Task to carry out. Please go through the listing below and count the lines where the string "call" appears. Answer with the number only.

══════

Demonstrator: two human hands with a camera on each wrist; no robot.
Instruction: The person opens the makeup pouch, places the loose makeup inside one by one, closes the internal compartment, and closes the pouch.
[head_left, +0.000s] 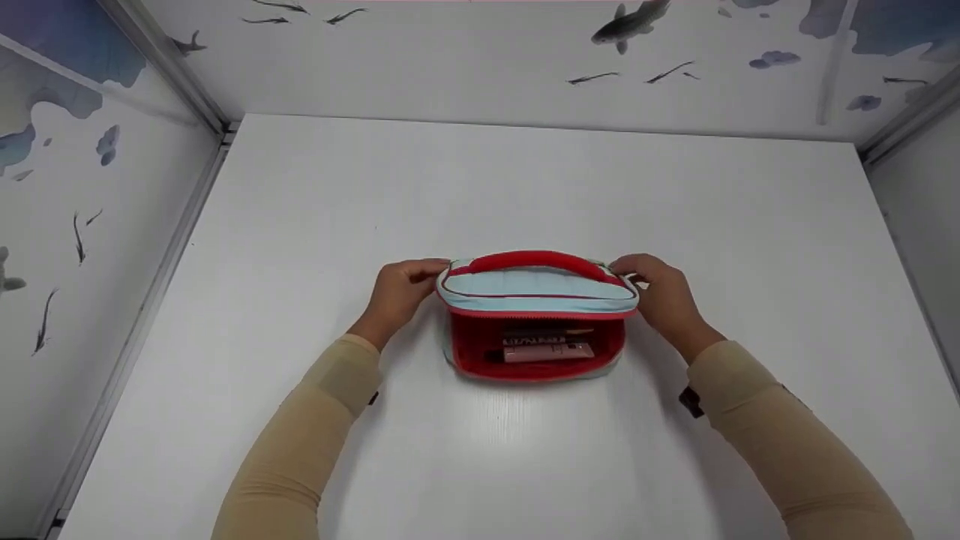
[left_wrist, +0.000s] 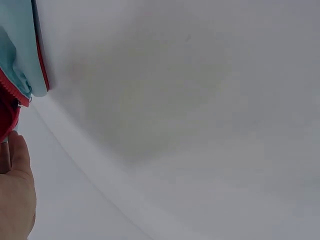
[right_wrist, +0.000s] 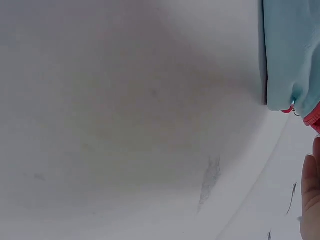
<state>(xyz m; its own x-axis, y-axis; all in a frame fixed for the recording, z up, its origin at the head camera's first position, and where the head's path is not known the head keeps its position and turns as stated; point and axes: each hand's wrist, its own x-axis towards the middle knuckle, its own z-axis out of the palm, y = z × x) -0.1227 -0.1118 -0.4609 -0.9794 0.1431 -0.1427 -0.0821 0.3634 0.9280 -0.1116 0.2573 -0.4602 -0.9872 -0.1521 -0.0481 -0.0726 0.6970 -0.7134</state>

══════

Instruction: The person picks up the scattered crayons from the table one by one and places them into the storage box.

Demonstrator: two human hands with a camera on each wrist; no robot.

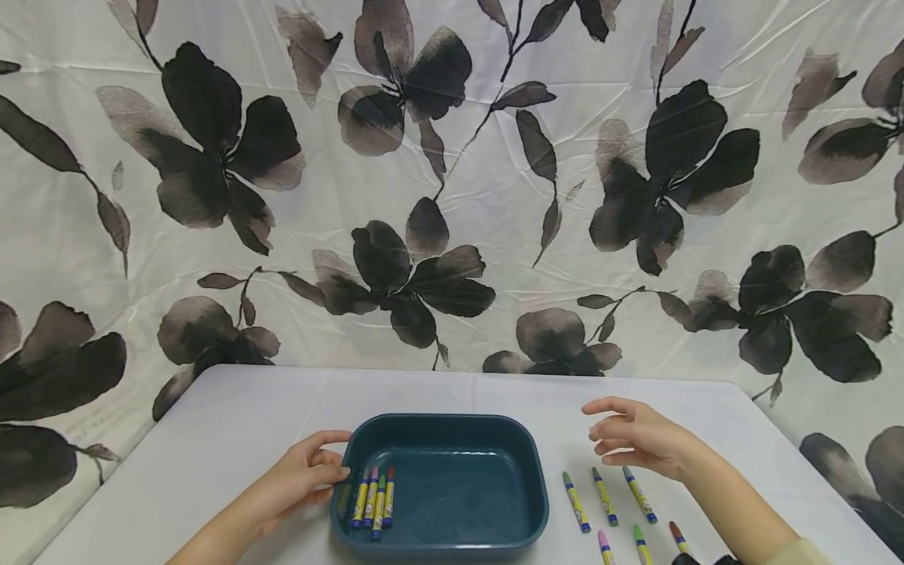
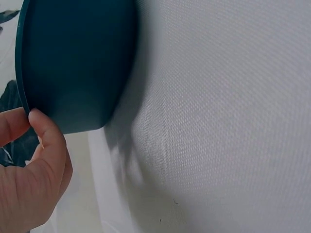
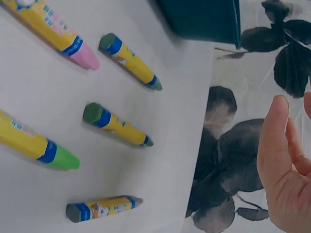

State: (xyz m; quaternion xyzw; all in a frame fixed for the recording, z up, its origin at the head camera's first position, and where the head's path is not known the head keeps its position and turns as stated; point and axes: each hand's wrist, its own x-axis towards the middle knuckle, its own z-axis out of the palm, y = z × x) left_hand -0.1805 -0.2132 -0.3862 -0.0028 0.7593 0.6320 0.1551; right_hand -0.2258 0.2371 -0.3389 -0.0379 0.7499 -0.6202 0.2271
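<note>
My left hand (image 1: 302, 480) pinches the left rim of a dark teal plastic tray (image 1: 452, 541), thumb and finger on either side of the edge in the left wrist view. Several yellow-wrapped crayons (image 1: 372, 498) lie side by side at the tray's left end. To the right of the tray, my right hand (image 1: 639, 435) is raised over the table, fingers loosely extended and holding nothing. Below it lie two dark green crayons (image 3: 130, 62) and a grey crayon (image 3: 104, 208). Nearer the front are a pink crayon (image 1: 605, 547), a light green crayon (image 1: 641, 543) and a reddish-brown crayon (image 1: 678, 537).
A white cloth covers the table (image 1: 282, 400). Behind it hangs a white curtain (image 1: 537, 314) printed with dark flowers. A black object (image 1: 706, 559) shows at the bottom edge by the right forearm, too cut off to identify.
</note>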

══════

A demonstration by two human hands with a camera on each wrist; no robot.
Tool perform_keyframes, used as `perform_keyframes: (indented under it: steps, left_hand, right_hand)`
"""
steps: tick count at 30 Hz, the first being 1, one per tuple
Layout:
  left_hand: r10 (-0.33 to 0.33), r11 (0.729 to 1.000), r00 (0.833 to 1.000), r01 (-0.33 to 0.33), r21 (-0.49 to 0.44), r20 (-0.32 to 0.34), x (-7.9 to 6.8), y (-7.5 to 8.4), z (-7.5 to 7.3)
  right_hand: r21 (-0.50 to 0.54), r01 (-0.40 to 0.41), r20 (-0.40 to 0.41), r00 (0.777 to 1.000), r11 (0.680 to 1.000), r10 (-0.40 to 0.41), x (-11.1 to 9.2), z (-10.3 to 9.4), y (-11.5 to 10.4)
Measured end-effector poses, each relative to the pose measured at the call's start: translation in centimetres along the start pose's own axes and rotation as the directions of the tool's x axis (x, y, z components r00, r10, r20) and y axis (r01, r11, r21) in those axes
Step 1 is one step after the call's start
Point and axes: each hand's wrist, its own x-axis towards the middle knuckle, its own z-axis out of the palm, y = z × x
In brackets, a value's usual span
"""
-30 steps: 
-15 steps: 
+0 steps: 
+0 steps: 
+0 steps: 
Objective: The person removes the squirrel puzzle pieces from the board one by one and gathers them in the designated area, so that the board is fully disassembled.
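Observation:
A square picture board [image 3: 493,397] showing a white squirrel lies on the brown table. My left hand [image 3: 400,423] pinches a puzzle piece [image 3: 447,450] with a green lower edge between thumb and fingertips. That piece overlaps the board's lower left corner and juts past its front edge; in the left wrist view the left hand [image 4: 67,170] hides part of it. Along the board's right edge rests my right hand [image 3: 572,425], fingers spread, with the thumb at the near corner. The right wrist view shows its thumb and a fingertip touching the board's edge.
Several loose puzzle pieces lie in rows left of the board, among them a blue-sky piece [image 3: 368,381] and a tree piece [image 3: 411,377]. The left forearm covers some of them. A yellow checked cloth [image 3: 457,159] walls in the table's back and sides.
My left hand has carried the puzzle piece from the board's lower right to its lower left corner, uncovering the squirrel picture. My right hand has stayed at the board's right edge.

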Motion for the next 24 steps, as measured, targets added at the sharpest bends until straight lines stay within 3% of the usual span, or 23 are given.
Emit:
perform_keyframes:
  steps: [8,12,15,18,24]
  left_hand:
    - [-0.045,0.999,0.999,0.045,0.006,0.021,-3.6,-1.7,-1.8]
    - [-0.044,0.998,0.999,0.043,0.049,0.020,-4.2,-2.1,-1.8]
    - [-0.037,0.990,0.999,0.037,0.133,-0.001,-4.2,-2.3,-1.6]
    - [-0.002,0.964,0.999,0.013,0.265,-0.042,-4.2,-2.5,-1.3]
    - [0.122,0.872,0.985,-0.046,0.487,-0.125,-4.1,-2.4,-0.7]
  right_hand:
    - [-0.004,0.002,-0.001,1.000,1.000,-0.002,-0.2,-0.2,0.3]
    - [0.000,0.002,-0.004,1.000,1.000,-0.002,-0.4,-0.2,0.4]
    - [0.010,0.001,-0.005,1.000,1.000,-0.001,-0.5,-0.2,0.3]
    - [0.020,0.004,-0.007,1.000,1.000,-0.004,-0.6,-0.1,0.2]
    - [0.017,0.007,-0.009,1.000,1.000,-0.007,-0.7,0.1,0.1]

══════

Answer to this problem. 2